Corriere del Veneto (Vicenza e Bassano)
Villalta, le ferite dell’animo tra prosa e poesia
Letteratura Due nuovi libri dello scrittore friulano. «Scuola di felicità» affronta passioni e disincanto dell’insegnamento. I versi di «Telepatia» misurano la distanza che allontana l’uomo dalla serenità e dalla speranza
Se il poeta è pensoso, pronto a interrogarsi su una felicità che pare irraggiungibile, a ritornare sui suoi passi per riconoscere una consapevolezza altrimenti sfuggente, il narratore Gian Mario Villalta è assai meno inquieto e tormentato, anzi persino ironico e paradossale nella rappresentazione di quella Scuola di felicità (Mondadori, pp. 184, 18 euro) dove il suo protagonista si confronta con la innovatrice programmazione della nuova Dirigente, che vorrebbe misurare il FIL, la Felicità Interna Lorda cioè, per recuperare altri iscritti e nuovi sponsor.

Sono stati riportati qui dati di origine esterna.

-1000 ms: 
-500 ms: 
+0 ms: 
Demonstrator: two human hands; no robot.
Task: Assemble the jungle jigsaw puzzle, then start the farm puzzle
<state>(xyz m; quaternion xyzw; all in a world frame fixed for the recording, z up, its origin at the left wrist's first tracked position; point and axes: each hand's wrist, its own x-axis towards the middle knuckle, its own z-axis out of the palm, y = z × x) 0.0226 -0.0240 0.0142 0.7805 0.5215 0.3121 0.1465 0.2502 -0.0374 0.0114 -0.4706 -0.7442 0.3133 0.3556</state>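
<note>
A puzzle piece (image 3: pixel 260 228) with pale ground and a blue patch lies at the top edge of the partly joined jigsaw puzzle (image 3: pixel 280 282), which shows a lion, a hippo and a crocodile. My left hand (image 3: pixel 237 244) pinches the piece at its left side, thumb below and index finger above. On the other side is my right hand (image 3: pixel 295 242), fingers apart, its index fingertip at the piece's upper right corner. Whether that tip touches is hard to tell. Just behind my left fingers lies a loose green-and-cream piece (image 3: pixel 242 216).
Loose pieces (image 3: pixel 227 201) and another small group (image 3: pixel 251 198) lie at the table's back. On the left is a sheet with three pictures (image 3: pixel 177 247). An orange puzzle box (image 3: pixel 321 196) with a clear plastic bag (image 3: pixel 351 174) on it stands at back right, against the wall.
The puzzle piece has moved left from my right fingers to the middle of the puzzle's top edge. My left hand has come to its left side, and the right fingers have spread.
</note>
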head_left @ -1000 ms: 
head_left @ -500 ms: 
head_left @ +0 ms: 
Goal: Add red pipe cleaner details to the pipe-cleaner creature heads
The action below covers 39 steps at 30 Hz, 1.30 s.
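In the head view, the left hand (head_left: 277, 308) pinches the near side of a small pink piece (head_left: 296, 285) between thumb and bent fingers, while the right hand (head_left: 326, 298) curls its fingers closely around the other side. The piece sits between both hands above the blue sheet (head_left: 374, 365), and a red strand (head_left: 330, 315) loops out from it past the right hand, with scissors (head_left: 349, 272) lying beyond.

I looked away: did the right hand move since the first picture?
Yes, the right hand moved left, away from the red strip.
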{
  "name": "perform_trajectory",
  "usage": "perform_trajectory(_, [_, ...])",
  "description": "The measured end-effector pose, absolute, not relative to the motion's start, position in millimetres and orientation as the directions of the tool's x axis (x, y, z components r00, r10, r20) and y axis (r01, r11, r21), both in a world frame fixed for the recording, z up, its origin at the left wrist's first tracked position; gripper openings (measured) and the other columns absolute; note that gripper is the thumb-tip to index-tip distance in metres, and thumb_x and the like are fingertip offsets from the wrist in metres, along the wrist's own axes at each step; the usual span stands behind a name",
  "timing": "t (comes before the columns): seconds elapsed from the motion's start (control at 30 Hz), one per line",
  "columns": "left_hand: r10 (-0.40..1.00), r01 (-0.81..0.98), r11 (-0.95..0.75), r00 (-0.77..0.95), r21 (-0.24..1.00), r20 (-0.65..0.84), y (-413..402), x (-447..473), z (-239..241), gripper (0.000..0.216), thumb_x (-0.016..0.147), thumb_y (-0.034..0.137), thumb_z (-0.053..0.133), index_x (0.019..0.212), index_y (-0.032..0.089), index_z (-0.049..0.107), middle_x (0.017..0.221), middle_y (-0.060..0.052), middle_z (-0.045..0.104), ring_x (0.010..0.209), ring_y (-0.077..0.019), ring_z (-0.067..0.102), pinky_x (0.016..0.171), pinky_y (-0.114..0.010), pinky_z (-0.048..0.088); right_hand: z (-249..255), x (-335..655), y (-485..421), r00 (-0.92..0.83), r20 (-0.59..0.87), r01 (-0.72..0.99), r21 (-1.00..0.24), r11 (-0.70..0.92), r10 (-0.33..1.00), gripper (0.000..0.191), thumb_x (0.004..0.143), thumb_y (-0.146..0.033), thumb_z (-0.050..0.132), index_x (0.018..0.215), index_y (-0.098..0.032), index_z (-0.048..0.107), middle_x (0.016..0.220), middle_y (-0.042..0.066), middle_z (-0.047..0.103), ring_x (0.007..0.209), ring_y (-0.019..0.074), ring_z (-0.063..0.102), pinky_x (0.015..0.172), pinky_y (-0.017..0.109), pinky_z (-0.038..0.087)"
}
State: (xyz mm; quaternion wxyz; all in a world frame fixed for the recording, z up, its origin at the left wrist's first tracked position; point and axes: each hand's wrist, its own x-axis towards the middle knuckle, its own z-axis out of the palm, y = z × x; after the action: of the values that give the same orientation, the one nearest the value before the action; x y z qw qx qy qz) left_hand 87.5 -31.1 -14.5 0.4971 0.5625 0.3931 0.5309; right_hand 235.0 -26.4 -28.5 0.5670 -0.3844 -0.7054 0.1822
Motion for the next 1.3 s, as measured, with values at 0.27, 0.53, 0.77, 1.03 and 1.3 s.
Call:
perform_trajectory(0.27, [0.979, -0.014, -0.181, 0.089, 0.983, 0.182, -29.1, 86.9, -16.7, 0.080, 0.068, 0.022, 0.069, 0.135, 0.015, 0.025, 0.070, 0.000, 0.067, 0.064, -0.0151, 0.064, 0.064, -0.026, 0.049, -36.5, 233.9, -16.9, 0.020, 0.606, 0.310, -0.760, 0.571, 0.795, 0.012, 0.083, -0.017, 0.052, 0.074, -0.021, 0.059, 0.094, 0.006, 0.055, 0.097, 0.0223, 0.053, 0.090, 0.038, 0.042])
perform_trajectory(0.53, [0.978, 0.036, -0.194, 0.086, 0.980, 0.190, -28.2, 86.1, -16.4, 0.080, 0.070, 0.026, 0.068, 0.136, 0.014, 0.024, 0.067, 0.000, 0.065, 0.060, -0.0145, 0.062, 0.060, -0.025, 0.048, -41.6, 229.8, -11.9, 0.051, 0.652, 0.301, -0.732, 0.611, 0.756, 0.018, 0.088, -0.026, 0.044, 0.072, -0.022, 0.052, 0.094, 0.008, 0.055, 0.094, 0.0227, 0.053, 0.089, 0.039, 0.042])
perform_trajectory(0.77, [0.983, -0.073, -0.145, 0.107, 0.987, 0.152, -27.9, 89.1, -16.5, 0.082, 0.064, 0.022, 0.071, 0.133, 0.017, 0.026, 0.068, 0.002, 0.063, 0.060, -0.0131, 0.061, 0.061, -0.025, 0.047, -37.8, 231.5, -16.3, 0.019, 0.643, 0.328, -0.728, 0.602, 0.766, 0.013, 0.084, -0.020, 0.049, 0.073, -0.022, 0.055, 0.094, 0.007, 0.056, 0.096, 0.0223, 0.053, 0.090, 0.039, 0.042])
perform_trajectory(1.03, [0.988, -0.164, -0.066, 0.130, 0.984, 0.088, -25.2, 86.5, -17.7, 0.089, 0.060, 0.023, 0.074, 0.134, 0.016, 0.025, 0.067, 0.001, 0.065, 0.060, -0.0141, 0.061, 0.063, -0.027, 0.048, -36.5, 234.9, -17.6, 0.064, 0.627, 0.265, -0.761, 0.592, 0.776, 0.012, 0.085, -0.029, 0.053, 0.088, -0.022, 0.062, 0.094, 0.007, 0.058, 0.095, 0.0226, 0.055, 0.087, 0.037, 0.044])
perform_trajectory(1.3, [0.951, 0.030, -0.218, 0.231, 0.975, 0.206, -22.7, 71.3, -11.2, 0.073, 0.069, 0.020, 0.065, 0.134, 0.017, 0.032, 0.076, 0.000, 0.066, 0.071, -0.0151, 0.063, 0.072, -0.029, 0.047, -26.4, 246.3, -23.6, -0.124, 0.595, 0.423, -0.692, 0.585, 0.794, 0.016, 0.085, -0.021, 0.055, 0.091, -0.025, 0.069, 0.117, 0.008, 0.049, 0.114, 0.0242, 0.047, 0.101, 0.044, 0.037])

Il professore più che cinquantenne, ormai vedovo, ha consumato l’entusiasmo degli inizi, ma conserva una costante attenzione per gli allievi, un’affettuosa disponibilità al dialogo con loro, che gli consente di accorgersi dell’inquietudine che li tormenta, dell’ansia che li spinge a tentare nuove e persino pericolose esperienze.
A scuola, infatti, accadono strane cose: inspiegabili visite notturne consegnano ardui messaggi simbolici alle pareti, imprevedibili tensioni dividono gli studenti fino a dar vita a fazioni contrapposte, si percepisce la presenza di estranei che alimentano il malessere e i conflitti, i ragazzi si riuniscono in gruppi -i Marci e i Benesseriniche contestano o appoggiano il nuovo corso didattico, i primi aspirando a un rapporto diverso con la natura e la cultura e persino tra se stessi.
Il professore si distingue dai colleghi perché alla scuola è legato da una passione logora ma vitale, da un disincanto malinconico ma partecipe, da un cinismo persino ma carico di sentimenti e da una curiosità che si rinnova; così i più inusuali interessi dei ragazzi, i loro imprevedibili comportamenti, anziché diventare oggetto di giudizi e pregiudizi severi e liquidatori, si rivelano occasioni per allargare il dialogo senza schemi ideologici o moralistici. Nella scuola «insegnanti e alunni ogni giorno perpetuano l’appello delle generazioni e sostengono il fronte della memoria, della trasmissione del sapere e del suo desiderio», il percorso dell’apprendimento e della maturazione cioè si ripete ogni anno secondo rituali che, pur rinnovandosi, resistono eguali, interpretando ruoli che non cambiano; poi a fine anno una classe termina il corso e va altrove e un’altra comincia da capo, secondo un ciclo che può sembrare davvero «una follia», ma al tempo stesso ci avvicina al «segreto della vita» e ci accomuna alla natura, dove il frutto quando è maturo deve cadere.
Spiegando i Sepolcri di Foscolo, «i morti che vivono nella memoria di chi li ha amati, ammirati, accolti in sé attraverso le loro parole», il professore, piuttosto di svelare gli artifizi di quella retorica sentimentale, fa « passare sottobanco qualcosa della sua esperienza, ovvero delle sue riflessioni sulla “telepatia”», che è poi il titolo del libro di poesia che Villalta ha pubblicato subito prima dell’estate (Telepatia, LietoColle, pp. 160, 13 euro).
«Forse l’oscuro di ciò che chiamiamo/ essere è appartenere/ agli altri» e «”Celeste/ è questa...” ...facoltà che hanno gli umani/ di rivivere rimorire/ lontani»: la poesia di Villalta non ha ambizioni narrative, piuttosto descrive con rigorosa secchezza la ferita che l’esistenza ha inciso nella coscienza o nell’animo, misura la distanza che ci allontana dalla serenità e dalla speranza, perché «dopo c’è solamente/... Il niente», né il passaggio alla maturità si traduce nell’ingresso «nella propria persona vera./... O sono nato io storto. O solo/ ho capito male: quel conto non ci sta, non si può fare». «Perdere il dolore/ a volte è perdere tutto» comincia disincantato, perché «dopo c’è solamente/ dove dovrebbe/ ricominciare, il niente», oppure «il solco tra me e me» che la natura scava ostinata nella mente,se per un verso chiede di «colmarlo sempre» non vuole venir «colmato mai», va mantenuto vivo come «l’arco teso tra indugio e azione»: la poesia misura il prima e il dopo di un’esistenza nella quale «sa la speranza solo chi dispera».